Appearance
High-Performance Streaming & MapReduce
Modern data pipelines must handle millions of events per second with low latency, high throughput, and fault tolerance. Streaming and MapReduce are the two dominant paradigms: streaming processes events as they arrive, while MapReduce processes bounded datasets in parallel batches. AWS services like EMR and Kinesis make both patterns operationally manageable at scale.
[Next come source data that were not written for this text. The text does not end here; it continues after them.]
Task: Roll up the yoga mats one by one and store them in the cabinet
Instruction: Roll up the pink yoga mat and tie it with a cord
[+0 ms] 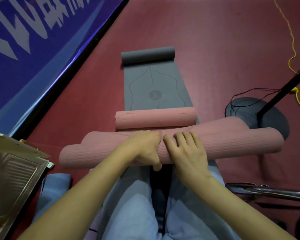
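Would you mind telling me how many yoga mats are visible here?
2 for certain: a pink mat being rolled under both hands, and a grey mat beyond it, rolled at its far end. More may be hidden.

Left hand (145,146) fingers curled, right hand (187,151) flat, side by side.
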The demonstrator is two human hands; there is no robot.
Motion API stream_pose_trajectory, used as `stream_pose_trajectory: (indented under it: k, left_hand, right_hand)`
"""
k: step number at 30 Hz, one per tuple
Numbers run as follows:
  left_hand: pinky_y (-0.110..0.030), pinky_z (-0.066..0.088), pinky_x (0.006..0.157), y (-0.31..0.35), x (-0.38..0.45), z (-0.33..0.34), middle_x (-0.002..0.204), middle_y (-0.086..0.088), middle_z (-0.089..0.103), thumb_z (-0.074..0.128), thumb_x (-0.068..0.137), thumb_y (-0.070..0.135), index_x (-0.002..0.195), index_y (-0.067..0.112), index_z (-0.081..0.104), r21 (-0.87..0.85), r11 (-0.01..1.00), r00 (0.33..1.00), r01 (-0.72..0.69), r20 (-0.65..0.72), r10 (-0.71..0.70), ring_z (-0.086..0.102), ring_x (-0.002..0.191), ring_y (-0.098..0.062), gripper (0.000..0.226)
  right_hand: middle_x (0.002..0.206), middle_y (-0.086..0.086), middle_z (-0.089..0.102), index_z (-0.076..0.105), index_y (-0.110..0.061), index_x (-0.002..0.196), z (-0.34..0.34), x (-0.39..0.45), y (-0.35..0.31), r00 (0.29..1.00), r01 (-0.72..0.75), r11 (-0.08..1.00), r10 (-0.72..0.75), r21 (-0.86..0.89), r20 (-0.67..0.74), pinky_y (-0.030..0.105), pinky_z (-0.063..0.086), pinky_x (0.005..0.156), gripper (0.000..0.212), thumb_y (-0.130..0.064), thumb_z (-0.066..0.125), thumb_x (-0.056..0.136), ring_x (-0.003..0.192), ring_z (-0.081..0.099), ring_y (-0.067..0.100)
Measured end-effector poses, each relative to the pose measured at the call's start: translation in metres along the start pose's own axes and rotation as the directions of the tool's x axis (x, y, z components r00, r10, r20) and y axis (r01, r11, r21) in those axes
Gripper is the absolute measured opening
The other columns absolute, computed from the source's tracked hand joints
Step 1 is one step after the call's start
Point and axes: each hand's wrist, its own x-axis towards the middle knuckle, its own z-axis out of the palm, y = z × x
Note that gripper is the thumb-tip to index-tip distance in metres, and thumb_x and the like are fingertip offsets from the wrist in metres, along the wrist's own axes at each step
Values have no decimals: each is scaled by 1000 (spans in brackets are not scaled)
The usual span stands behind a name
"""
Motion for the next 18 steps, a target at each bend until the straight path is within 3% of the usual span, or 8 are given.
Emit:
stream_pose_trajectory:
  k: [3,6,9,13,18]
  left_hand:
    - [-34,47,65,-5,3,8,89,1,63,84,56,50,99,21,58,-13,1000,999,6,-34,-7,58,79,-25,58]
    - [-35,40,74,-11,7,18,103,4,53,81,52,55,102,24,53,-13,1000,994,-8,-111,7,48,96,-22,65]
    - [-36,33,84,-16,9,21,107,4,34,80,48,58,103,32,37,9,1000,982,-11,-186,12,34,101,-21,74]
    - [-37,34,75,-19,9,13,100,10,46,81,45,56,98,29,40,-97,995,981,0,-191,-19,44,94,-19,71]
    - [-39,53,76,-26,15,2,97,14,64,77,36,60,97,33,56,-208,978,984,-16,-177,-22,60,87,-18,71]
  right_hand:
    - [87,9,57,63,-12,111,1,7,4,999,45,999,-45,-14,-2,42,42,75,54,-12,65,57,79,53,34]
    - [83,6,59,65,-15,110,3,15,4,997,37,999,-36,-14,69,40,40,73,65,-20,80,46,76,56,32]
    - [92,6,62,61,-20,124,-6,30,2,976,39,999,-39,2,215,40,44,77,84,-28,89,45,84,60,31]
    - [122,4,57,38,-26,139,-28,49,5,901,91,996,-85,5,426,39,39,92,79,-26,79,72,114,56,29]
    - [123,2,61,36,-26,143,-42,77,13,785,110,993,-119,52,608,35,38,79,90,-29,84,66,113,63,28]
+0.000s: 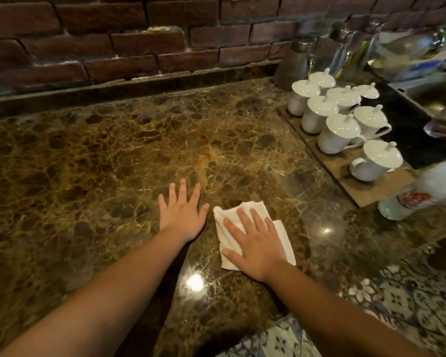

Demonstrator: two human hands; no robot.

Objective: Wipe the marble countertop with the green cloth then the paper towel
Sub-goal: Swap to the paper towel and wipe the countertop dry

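Observation:
A brown marble countertop (113, 155) fills most of the head view. My right hand (255, 243) lies flat, fingers spread, pressing a folded white paper towel (223, 220) onto the marble near the front edge. Just to its left, my left hand (182, 215) rests palm down on the bare stone with fingers apart and nothing in it. An orange-brown streak (206, 155) marks the marble beyond my hands. No green cloth is in view.
A wooden tray (376, 191) at the right carries several white lidded cups (340, 132). A plastic bottle (420, 191) lies by the tray. Glass jars (296, 63) stand at the back right. A brick wall (113, 39) backs the counter; patterned floor tiles (410, 300) show below right.

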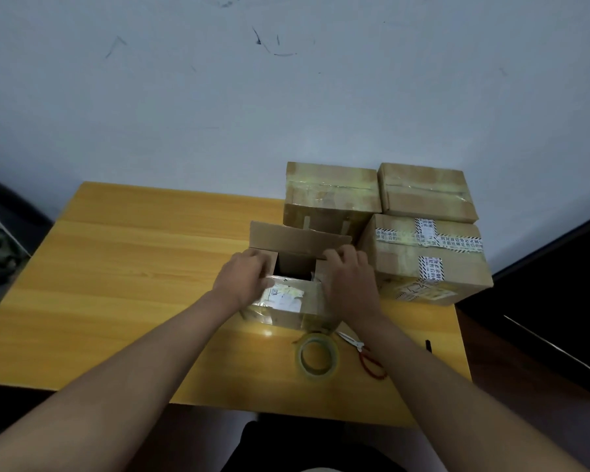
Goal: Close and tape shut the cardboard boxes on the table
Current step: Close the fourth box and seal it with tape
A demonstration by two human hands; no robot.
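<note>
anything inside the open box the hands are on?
The open box shows only a dark gap between its flaps; no contents are visible. The left hand and right hand cover the side flaps and the rest of the opening.

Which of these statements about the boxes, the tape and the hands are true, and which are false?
1. The box under the hands is still open. True.
2. The tape roll lies on top of a box. False: it lies on the table, near the scissors.
3. Three closed boxes stand behind and to the right. True.
4. The right hand holds the scissors. False: it is on the open box.
5. The left hand is on the open box. True.
</note>
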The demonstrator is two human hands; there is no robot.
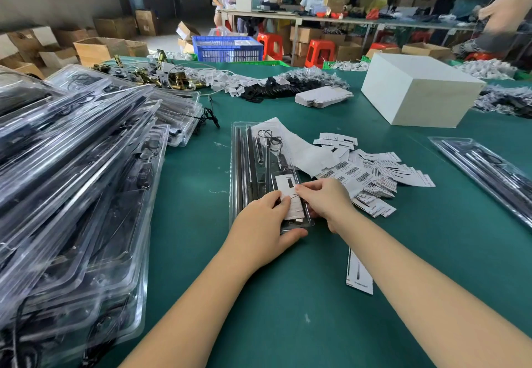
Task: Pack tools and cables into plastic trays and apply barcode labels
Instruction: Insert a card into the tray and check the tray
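Nearest to me on the green tabletop [288,295] a long white card strip [359,274] lies flat, just right of my right forearm. Beyond it both my hands meet over the near end of the clear plastic tray [253,166], which lies lengthwise away from me in the middle of the tabletop with dark rods in its left channels and a thin looped cable [270,137] near its far end. My left hand [267,223] holds the tray's near end, thumb curled under the near edge and fingers lying over the top, fingertips touching the white label [290,194] that sits on the tray's near right compartment. My right hand [322,197] pinches that label at its right edge between thumb and fingers. Just right of the tray a loose heap of barcode labels [371,174] spreads over the tabletop, with a curled backing sheet [299,148] reaching over the tray's far right side. Along the left edge a tall stack of filled trays [74,180] leans. At the right edge another filled tray [486,171] lies apart. Farther off stand a white box [417,91], a small stack of flat cards [322,97], and piles of brass hardware [149,75] and small bagged parts [311,79] along the far edge.
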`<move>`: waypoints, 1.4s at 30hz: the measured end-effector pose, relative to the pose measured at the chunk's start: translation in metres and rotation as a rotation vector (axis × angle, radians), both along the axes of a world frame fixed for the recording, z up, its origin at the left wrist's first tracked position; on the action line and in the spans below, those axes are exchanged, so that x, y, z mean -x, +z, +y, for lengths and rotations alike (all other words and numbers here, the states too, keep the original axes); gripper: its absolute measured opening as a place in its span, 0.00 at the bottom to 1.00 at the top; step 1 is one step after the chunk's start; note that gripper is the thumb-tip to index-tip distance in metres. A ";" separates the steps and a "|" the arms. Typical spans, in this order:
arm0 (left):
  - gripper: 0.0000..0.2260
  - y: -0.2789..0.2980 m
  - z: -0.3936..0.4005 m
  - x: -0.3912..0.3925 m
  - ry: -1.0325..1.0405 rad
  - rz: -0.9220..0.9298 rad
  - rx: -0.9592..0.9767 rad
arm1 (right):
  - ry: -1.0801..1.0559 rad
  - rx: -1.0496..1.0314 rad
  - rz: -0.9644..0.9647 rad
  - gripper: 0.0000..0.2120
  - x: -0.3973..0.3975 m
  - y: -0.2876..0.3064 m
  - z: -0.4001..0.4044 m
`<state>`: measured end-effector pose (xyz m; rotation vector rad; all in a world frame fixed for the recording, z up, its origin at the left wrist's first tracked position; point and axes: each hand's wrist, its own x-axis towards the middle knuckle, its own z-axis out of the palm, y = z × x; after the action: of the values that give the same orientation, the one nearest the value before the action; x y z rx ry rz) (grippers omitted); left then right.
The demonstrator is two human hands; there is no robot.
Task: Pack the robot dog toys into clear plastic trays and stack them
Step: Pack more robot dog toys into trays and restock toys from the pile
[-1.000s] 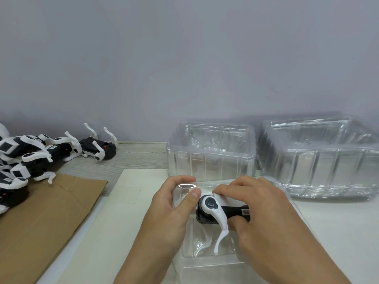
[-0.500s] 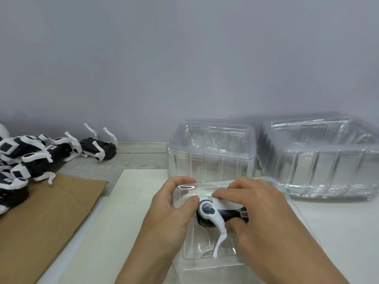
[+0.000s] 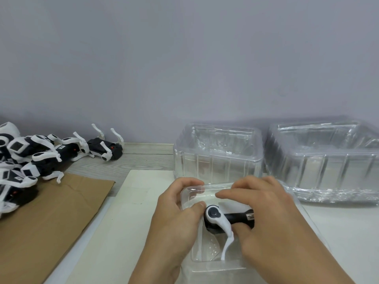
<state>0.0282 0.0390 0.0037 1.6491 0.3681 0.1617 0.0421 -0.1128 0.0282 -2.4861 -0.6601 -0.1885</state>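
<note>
Both hands, left hand (image 3: pixel 174 216) and right hand (image 3: pixel 266 218), grip one robot dog (image 3: pixel 223 219) inside the clear tray (image 3: pixel 207 261), while many dogs (image 3: pixel 30 160) left of it wait unpacked.

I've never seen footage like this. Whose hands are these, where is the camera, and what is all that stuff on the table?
No machine here: a person wears a camera on the head, so you look down at their own two hands. The left hand grips the edge of a clear plastic tray near the front. The right hand holds a black and white robot dog toy and fits it into that tray. Behind stand two stacks of clear trays, one in the middle and one on the right. At the far left lies a pile of more toy dogs, partly on a brown cardboard sheet. The table runs up to a plain grey wall.
</note>
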 end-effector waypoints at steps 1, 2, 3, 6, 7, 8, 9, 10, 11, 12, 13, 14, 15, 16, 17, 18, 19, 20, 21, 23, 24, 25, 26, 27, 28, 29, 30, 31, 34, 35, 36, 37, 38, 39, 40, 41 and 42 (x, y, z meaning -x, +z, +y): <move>0.20 0.000 0.000 0.000 0.000 0.002 -0.001 | 0.015 0.012 -0.004 0.22 0.001 0.002 0.000; 0.19 0.001 0.000 0.000 0.000 0.002 -0.001 | 0.035 0.019 0.001 0.21 0.002 0.003 0.000; 0.19 0.001 0.000 0.001 0.001 0.003 -0.003 | 0.057 0.013 0.012 0.18 0.002 0.005 0.000; 0.20 0.002 -0.001 0.000 -0.001 -0.001 -0.013 | 0.100 0.024 0.020 0.15 0.004 0.007 0.001; 0.20 0.003 -0.001 0.000 -0.003 -0.003 -0.015 | 0.103 0.037 0.024 0.14 0.005 0.008 0.002; 0.20 0.003 -0.001 0.000 -0.004 -0.004 -0.016 | 0.104 0.043 0.031 0.13 0.005 0.008 0.002; 0.20 0.003 -0.001 0.000 -0.003 -0.005 -0.015 | 0.104 0.043 0.034 0.12 0.006 0.009 0.003; 0.20 0.003 -0.001 0.000 -0.001 -0.006 -0.014 | 0.103 0.046 0.034 0.12 0.006 0.010 0.003; 0.20 0.003 -0.001 0.000 0.000 -0.009 -0.015 | 0.105 0.057 0.036 0.13 0.007 0.011 0.003; 0.20 0.003 -0.001 0.000 -0.001 -0.011 -0.019 | 0.109 0.074 0.044 0.13 0.007 0.011 0.003; 0.20 0.002 -0.001 0.001 -0.003 -0.013 -0.024 | 0.114 0.085 0.053 0.15 0.006 0.011 0.003; 0.20 0.002 -0.001 0.001 -0.004 -0.014 -0.026 | 0.114 0.091 0.060 0.16 0.006 0.012 0.004; 0.19 0.002 -0.001 0.001 -0.007 -0.015 -0.028 | 0.112 0.098 0.071 0.16 0.006 0.012 0.005; 0.19 0.001 -0.001 0.000 -0.012 -0.014 -0.032 | 0.105 0.104 0.079 0.15 0.006 0.012 0.007; 0.19 0.001 0.000 0.000 -0.019 -0.013 -0.038 | 0.093 0.098 0.079 0.13 0.006 0.012 0.010; 0.19 0.000 0.000 0.000 -0.027 -0.014 -0.045 | 0.078 0.086 0.072 0.11 0.006 0.010 0.012; 0.19 0.000 0.000 0.000 -0.034 -0.016 -0.056 | 0.067 0.067 0.057 0.09 0.007 0.009 0.014; 0.19 -0.001 0.001 0.000 -0.041 -0.019 -0.070 | 0.055 0.043 0.046 0.08 0.007 0.007 0.016; 0.19 -0.002 0.001 0.000 -0.045 -0.023 -0.084 | 0.037 0.015 0.041 0.07 0.007 0.005 0.018; 0.19 -0.003 0.002 0.000 -0.050 -0.033 -0.105 | -0.011 -0.012 0.039 0.05 0.008 0.001 0.022; 0.19 -0.003 0.002 -0.001 -0.052 -0.038 -0.111 | -0.031 -0.026 0.034 0.04 0.009 -0.001 0.024; 0.19 -0.003 0.003 -0.001 -0.054 -0.043 -0.118 | -0.046 -0.058 0.032 0.02 0.009 -0.004 0.025; 0.19 -0.003 0.003 -0.001 -0.057 -0.049 -0.124 | -0.065 -0.093 0.034 0.03 0.009 -0.005 0.025; 0.18 -0.004 0.003 -0.001 -0.060 -0.054 -0.130 | -0.084 -0.108 0.042 0.04 0.008 -0.006 0.026; 0.18 -0.004 0.003 -0.002 -0.061 -0.056 -0.137 | -0.091 -0.088 0.052 0.04 0.008 -0.008 0.027; 0.19 -0.004 0.003 -0.002 -0.059 -0.054 -0.142 | -0.092 -0.051 0.053 0.04 0.008 -0.009 0.028; 0.20 -0.004 0.003 -0.002 -0.056 -0.051 -0.146 | -0.095 -0.025 0.047 0.04 0.008 -0.010 0.029; 0.20 -0.004 0.003 -0.002 -0.055 -0.049 -0.148 | -0.108 -0.015 0.048 0.05 0.007 -0.011 0.029; 0.20 -0.004 0.003 -0.002 -0.053 -0.048 -0.141 | -0.171 -0.054 0.077 0.12 0.008 -0.011 0.026; 0.20 -0.004 0.003 -0.002 -0.055 -0.050 -0.138 | -0.174 -0.073 0.088 0.13 0.009 -0.009 0.025; 0.21 -0.004 0.003 -0.002 -0.056 -0.052 -0.137 | -0.170 -0.075 0.088 0.12 0.009 -0.008 0.025; 0.21 -0.004 0.003 -0.001 -0.056 -0.054 -0.136 | -0.157 -0.073 0.082 0.11 0.009 -0.006 0.024; 0.22 -0.004 0.003 -0.001 -0.056 -0.055 -0.131 | -0.136 -0.072 0.083 0.08 0.010 -0.003 0.022; 0.22 -0.003 0.003 -0.001 -0.055 -0.059 -0.125 | -0.114 -0.080 0.081 0.06 0.010 -0.001 0.020; 0.22 -0.003 0.003 -0.001 -0.052 -0.063 -0.121 | -0.095 -0.087 0.074 0.04 0.009 -0.001 0.018; 0.22 -0.002 0.003 -0.001 -0.046 -0.070 -0.118 | -0.075 -0.088 0.082 0.04 0.009 0.001 0.016; 0.22 -0.002 0.003 -0.001 -0.040 -0.074 -0.117 | -0.053 -0.082 0.100 0.04 0.009 0.006 0.014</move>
<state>0.0290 0.0416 0.0020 1.7598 0.2734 0.2175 0.0328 -0.0987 0.0338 -2.4183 -0.5344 -0.1079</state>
Understanding the trade-offs and the right tool for each workload is central to building performant data systems.
Streaming vs Batch Processing
Choosing between streaming and batch depends on your latency requirements, data volume, and tolerance for complexity.
| Dimension | Batch | Stream |
|---|---|---|
| Latency | Minutes to hours | Milliseconds to seconds |
| Throughput | Very high (bulk read) | High (continuous) |
| Complexity | Lower | Higher (state, ordering) |
| Cost model | Pay per job run | Pay per shard/hour |
| Use cases | ETL, reports, ML training | Fraud detection, alerting, dashboards |
| Fault recovery | Re-run the job | Checkpointing, replay from offset |
MapReduce Programming Model
MapReduce was introduced by Google in 2004 and popularized by Apache Hadoop. It breaks a computation into three phases that can run in parallel across a cluster.
Map Phase
Each mapper reads a portion of the input and emits intermediate (key, value) pairs. Mappers run in parallel on the nodes where data resides, minimising data movement.
Shuffle & Sort Phase
The framework redistributes intermediate pairs by key across the network so all values for a given key land on the same reducer. Keys are sorted within each reducer's partition. This phase is the primary bottleneck and source of network I/O.
Reduce Phase
Each reducer receives a sorted list of values for each key and produces the final output, such as a count, sum, or aggregation.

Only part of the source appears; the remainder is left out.